**WHAT IS EXPECTED:** Write the data out again, character for character, with no images.

**** GIVEN MATERIAL ****

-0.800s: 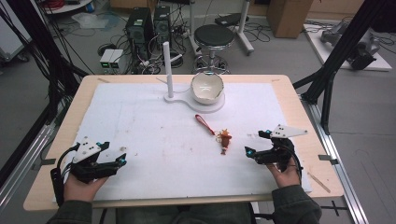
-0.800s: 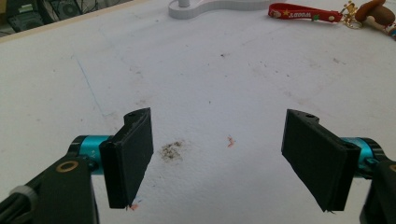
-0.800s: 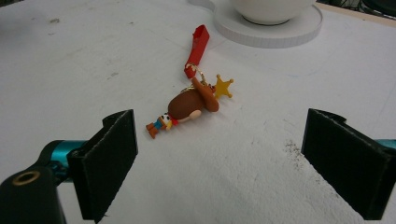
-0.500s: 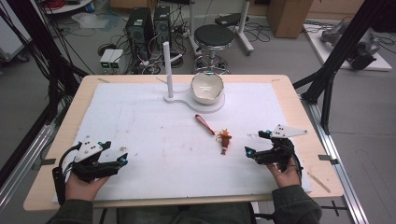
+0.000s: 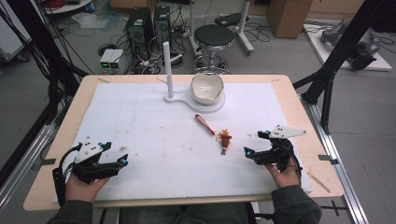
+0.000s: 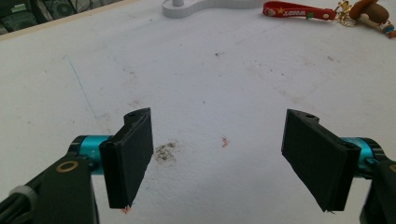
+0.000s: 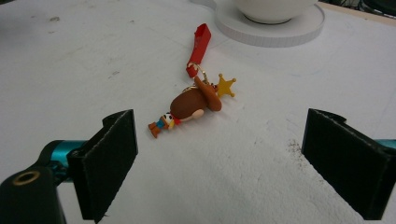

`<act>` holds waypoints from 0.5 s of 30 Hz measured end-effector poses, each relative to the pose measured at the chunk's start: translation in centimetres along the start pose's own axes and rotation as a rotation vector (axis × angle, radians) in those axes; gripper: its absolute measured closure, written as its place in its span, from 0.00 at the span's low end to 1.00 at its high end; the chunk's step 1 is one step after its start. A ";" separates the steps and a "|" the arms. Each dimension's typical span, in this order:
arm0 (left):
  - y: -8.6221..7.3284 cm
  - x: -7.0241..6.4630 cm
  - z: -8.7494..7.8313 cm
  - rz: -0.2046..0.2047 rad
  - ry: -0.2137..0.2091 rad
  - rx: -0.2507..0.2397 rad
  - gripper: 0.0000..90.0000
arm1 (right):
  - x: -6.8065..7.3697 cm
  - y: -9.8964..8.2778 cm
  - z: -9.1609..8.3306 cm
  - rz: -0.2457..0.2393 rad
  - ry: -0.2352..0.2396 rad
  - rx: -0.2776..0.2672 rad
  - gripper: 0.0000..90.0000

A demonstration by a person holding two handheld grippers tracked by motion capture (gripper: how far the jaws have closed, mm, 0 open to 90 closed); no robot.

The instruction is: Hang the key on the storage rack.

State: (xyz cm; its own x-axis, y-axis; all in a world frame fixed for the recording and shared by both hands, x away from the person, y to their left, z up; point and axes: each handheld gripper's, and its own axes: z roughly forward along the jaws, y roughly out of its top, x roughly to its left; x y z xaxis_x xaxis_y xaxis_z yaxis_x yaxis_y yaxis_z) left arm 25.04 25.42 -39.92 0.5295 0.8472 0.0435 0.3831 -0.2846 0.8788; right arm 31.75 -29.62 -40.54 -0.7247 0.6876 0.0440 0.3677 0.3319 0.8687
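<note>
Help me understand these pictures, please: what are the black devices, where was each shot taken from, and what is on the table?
A person sits at a table covered by a white mat, holding a hand-operated two-jaw gripper in each hand: the left gripper and the right gripper. One picture comes from a fixed camera overhead; the other two come from cameras riding on each gripper, looking along its black jaws. Both grippers are open and hold nothing. On the mat lie a keychain, a small toy figure on a red strap, and farther back a white stand with an upright post, its round base carrying a bowl.
</note>
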 end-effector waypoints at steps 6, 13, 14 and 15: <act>-0.1 0.1 0.0 -0.005 -0.003 0.006 0.28 | -0.2 0.8 0.1 0.019 -0.023 -0.003 0.11; -0.1 0.1 0.1 -0.001 -0.004 0.001 0.28 | -0.2 2.1 1.3 0.014 -0.038 0.040 0.11; -0.1 0.1 0.1 -0.003 -0.003 0.002 0.28 | -0.2 2.1 1.3 0.014 -0.038 0.040 0.11; -0.1 0.1 0.1 -0.003 -0.003 0.003 0.28 | -0.2 2.4 1.5 0.018 -0.040 0.046 0.11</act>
State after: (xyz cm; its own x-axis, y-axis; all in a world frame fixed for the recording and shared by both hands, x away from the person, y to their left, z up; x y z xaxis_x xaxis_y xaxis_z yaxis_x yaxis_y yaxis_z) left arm 25.12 25.44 -40.04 0.5310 0.8465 0.0395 0.3872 -0.2838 0.8772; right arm 33.64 -27.97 -39.26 -0.6939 0.7190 0.0388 0.4074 0.3477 0.8445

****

**YOUR SOLUTION:**
-0.800s: 
-0.800s: 
-0.800s: 
-0.500s: 
+0.000s: 
+0.000s: 
+0.000s: 

`<act>` holds waypoints from 0.5 s of 30 Hz measured end-effector poses, each relative to the pose measured at the chunk's start: translation in centimetres along the start pose's own axes and rotation as a rotation vector (axis × angle, radians) in those axes; gripper: its absolute measured closure, written as its place in its span, from 0.00 at the span's low end to 1.00 at its high end; the chunk's step 1 is one step after its start. A ";" separates the steps and a "|" the arms. Each dimension's typical span, in this order:
arm0 (left):
  - y: -8.6221..7.3284 cm
  - x: -7.0241..6.4630 cm
  - z: -8.7494..7.8313 cm
  - rz: -0.2046..0.2047 rad
  - ry: -0.2137..0.2091 rad
  - rx: -0.2507..0.2397 rad
  - gripper: 0.0000..90.0000
arm1 (right):
  - x: -6.8065..7.3697 cm
  - y: -9.8964..8.2778 cm
  - z: -9.1609..8.3306 cm
  - rz: -0.2457..0.2393 rad
  - ry: -0.2352..0.2396 rad
  - rx: -0.2776..0.2672 rad
  - gripper: 0.0000..90.0000

A demonstration by a person holding two handheld grippers tracked by motion capture (gripper: how far the jaws have closed, mm, 0 open to 90 closed); no robot.

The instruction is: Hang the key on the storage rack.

State: (xyz cm; its own x-axis, y-axis; all in a world frame fixed for the recording and shared by both hands, x away from the person, y to their left, z up; point and axes: each handheld gripper's, and its own axes: z roughly forward along the jaws, y roughly out of its top, x roughly to its left; x y z xaxis_x xaxis_y xaxis_z yaxis_x yaxis_y yaxis_z) left arm 25.04 25.42 -39.92 0.5295 0.8472 0.0435 0.3831 -0.2846 0.8788; right arm 31.75 -29.62 -40.54 -0.7247 0.6876 0.0440 0.3677 0.3319 0.8687
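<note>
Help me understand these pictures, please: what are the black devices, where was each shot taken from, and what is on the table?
A person sits at a table covered by a white mat, holding a hand-operated two-jaw gripper in each hand: the left gripper and the right gripper. One picture comes from a fixed camera overhead; the other two come from cameras riding on each gripper, looking along its black jaws. Both grippers are open and hold nothing. On the mat lie a keychain, a small toy figure on a red strap, and farther back a white stand with an upright post, its round base carrying a bowl.
</note>
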 end-effector waypoints at steps 6, 13, 14 and 15: <act>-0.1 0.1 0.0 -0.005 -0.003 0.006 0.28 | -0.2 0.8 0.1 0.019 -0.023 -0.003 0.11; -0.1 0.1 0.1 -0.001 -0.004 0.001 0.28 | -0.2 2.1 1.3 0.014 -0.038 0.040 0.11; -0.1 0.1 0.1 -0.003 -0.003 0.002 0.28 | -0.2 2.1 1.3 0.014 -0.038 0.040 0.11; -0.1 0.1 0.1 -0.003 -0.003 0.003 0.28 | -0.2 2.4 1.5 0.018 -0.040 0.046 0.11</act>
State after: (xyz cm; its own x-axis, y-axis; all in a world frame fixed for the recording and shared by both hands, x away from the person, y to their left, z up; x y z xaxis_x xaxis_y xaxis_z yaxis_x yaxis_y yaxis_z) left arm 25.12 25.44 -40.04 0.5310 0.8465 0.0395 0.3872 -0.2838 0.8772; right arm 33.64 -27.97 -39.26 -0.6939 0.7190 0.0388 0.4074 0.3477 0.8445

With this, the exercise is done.